Caos energético: quando vamos aprender?

Beatrice E. Rangel

Todas as nações do mundo se prostram diante da escassez e dos altos preços dos produtos energéticos e seus derivados. Porque o que a Rússia desencadeou ao invadir a Ucrânia é uma crise de fornecimento de energia; uma crise logística para produtos energéticos e uma crise financeira.

Enfrentar essa crise multifacetada exige a suspensão das regulamentações que normalmente pesam no mercado de energia para facilitar o fluxo de fornecimento de energia. Também é necessário rever o emaranhado de controles que pesam sobre as marinhas mercantes do mundo e especialmente sobre os navios-tanque que transportam petróleo e gás e, claro, as transações devem ser facilitadas por meio da harmonização financeira.

Tudo isso exige um gigantesco esforço de coordenação entre governos e empresas privadas que exploram petróleo e gás, entre essas empresas entre si e entre todos os atores do mercado de energia e o sistema financeiro mundial.

Até agora, no entanto, o que vimos é uma corrida louca para regular as atividades petrolíferas que parece não ter fim. Regulamentação das exportações de gás e petróleo nas nações produtoras. Reserva de capacidade de transporte para aquisições estatais de petróleo e gás em todos os lugares e, como se não bastasse, racionamento das vendas ao consumidor em alguns países. Essas políticas fizeram com que o preço do petróleo Brent passasse de US$ 97 para US$ 140 de fevereiro a junho deste ano.
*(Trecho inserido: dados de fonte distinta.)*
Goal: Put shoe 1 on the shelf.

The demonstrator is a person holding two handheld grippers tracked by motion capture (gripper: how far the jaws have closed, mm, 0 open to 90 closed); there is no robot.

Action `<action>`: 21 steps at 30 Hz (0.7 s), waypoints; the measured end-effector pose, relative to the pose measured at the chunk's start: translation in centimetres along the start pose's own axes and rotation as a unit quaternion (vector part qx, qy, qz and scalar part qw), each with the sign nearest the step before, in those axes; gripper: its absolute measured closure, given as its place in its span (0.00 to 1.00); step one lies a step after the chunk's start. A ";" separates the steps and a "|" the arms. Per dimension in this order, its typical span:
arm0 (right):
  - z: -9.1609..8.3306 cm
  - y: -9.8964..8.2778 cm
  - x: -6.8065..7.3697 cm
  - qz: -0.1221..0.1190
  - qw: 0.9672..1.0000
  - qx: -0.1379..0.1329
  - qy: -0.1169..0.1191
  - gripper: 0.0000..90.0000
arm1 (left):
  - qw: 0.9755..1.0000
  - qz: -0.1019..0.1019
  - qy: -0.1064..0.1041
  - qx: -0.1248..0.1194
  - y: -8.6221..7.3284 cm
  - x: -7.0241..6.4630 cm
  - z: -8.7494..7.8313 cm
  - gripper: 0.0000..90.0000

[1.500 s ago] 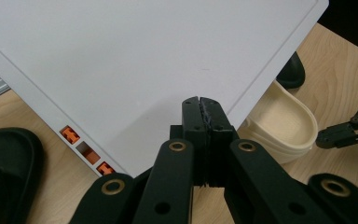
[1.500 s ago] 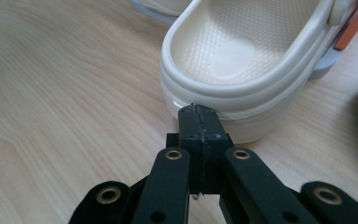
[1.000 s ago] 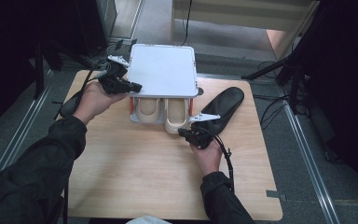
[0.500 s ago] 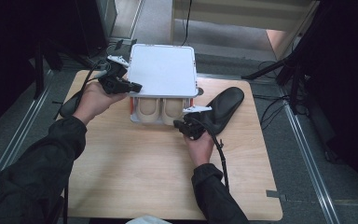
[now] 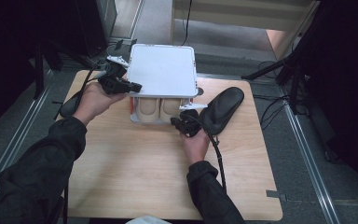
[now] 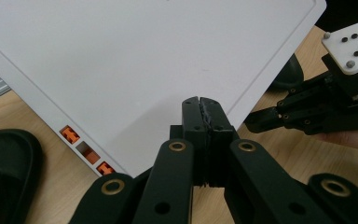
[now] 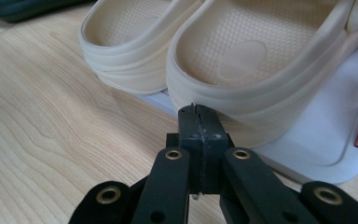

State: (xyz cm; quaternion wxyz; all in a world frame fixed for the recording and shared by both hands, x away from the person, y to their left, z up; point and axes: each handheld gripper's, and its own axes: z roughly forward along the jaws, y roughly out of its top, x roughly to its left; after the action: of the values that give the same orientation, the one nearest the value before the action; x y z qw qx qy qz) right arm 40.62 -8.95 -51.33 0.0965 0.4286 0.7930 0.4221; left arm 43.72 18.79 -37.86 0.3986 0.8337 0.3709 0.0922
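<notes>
Both grippers are closed and empty: the right gripper (image 7: 199,112) at the beige clogs (image 7: 242,60) may shove them deeper under the white lid (image 5: 162,70).

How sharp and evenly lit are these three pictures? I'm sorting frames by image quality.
High view: soft, table evenly lit, surroundings almost black. Left gripper view: the white lid is bright and nearly featureless, the left gripper sharp. Right gripper view: crisp wood grain and beige clogs, soft light, no glare; the right gripper is in focus.
</notes>
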 end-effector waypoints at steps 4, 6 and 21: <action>-0.4 -0.3 0.2 -0.001 1.000 0.001 0.007 1.00 | 1.000 -0.001 0.001 0.000 0.1 0.0 0.0 1.00; -0.9 -0.4 0.4 -0.004 1.000 0.003 0.016 1.00 | 1.000 -0.011 -0.004 0.004 0.1 0.1 0.0 1.00; -6.2 -2.8 1.3 -0.026 0.997 -0.009 0.072 0.71 | 0.999 -0.022 -0.014 -0.019 0.8 -1.6 -2.7 0.60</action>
State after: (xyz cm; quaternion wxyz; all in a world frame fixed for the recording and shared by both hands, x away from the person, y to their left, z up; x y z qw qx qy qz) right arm 34.94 -12.34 -49.24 0.0539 0.3759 0.8047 0.4564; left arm 41.83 18.99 -35.25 0.4211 0.8188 0.3821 0.0789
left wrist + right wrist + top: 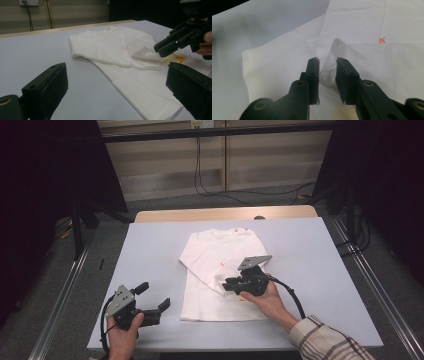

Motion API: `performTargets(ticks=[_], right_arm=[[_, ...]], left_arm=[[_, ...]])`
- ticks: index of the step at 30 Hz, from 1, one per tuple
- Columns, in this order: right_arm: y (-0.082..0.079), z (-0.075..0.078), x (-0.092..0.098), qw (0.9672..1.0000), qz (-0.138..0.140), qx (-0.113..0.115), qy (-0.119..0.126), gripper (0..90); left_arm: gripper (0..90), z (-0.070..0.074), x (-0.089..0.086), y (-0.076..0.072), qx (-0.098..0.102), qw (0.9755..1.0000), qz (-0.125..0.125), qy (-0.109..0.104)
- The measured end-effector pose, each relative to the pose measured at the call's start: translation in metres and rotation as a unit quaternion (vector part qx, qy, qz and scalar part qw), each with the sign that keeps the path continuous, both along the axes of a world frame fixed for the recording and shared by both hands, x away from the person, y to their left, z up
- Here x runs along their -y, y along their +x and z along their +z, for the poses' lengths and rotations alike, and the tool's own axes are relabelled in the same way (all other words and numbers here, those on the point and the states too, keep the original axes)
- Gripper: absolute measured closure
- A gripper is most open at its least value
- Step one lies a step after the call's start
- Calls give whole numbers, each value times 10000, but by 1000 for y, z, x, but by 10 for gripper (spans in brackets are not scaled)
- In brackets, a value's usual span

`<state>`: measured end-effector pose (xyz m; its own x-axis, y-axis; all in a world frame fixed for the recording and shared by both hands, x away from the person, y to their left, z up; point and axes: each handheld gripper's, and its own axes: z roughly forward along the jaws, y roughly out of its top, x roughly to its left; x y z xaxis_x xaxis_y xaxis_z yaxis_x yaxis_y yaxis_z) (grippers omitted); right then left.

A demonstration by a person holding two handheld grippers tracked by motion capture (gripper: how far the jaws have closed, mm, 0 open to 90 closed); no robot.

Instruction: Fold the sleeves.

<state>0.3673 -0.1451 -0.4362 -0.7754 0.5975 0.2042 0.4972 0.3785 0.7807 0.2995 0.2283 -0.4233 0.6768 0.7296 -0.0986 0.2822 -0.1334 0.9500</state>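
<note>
A white shirt [210, 252] lies flat in the middle of the pale blue table [305, 250], one sleeve [117, 53] folded across its body. My right gripper [227, 285] hovers low over the shirt's middle. In the right gripper view its jaws [328, 61] stand a little apart, and a raised fold of the sleeve [334, 47] sits loosely between them, not pinched. A small orange mark [381, 40] shows on the cloth beyond. My left gripper [156, 296] rests near the table's front left corner, open wide with nothing in it [116, 71].
A wooden strip [225, 213] edges the table's far side. Cables [210, 190] trail across the floor beyond it. Metal rails [372, 285] run along both sides of the table. Bare table surface lies left and right of the shirt.
</note>
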Motion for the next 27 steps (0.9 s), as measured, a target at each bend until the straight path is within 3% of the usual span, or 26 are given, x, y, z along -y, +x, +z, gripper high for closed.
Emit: performTargets(ticks=[8, 15, 23, 27], right_arm=[[-1, 1, 4, 9998, -149, 103, 47, 609], [0, 4, 9, 9985, -476, 238, 110, 371], [-1, 11, 17, 9945, -903, 431, 311, 113], [-5, 13, 21, 9923, -1024, 646, 272, 36]], left_arm=[[40, 0, 1, 1, -8, 10000, -11, -6], [40, 0, 1, 1, -13, 10000, -1, -37], [40, 0, 0, 0, -4, 10000, 40, -58], [40, 0, 0, 1, -9, 10000, 32, -60]])
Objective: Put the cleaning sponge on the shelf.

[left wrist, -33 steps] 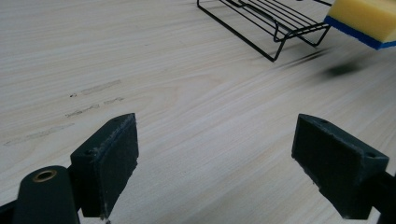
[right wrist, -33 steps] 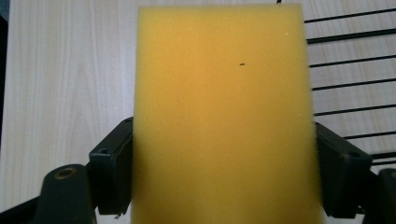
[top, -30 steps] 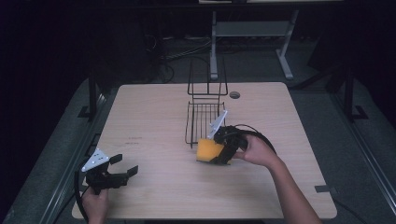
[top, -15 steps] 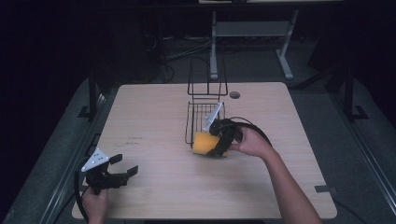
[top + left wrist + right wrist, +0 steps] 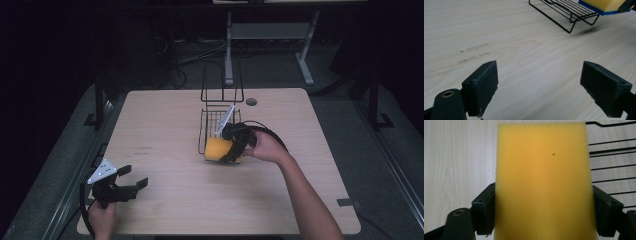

Surge então a questão de qual teria sido a política efetiva para enfrentar essa calamidade desencadeada pela Rússia. A resposta certamente não é o gosto latino-americano. Nas crises, os mercados são o melhor operador para alcançar o equilíbrio. Ou seja, se as leis de oferta e demanda operarem, elas atuarão como elemento racionalizador do mercado e conduzirão ao equilíbrio. Este novo equilíbrio é possivelmente menos satisfatório para o mundo inteiro do que aquele que prevalecia antes da agressão russa na Ucrânia. Mas, a menos que haja alguém disposto a desencadear uma guerra nuclear, a escassez de petróleo continuará por mais ou menos uma temporada. E é hora de aproveitar essa dolorosa contingência para avançar ainda mais na área de energias verdes, que, como evidenciam as trajetórias energéticas da Costa Rica e do Uruguai, acabam por amortecer essas crises derivadas de disrupções no mercado de petróleo. Em suma, é hora de permitir que os mercados racionalizem o consumo de combustíveis fósseis e as nações aproveitem o momento para promover energias autossustentáveis. Que, aliás, abre novas portas de financiamento e aumenta o emprego.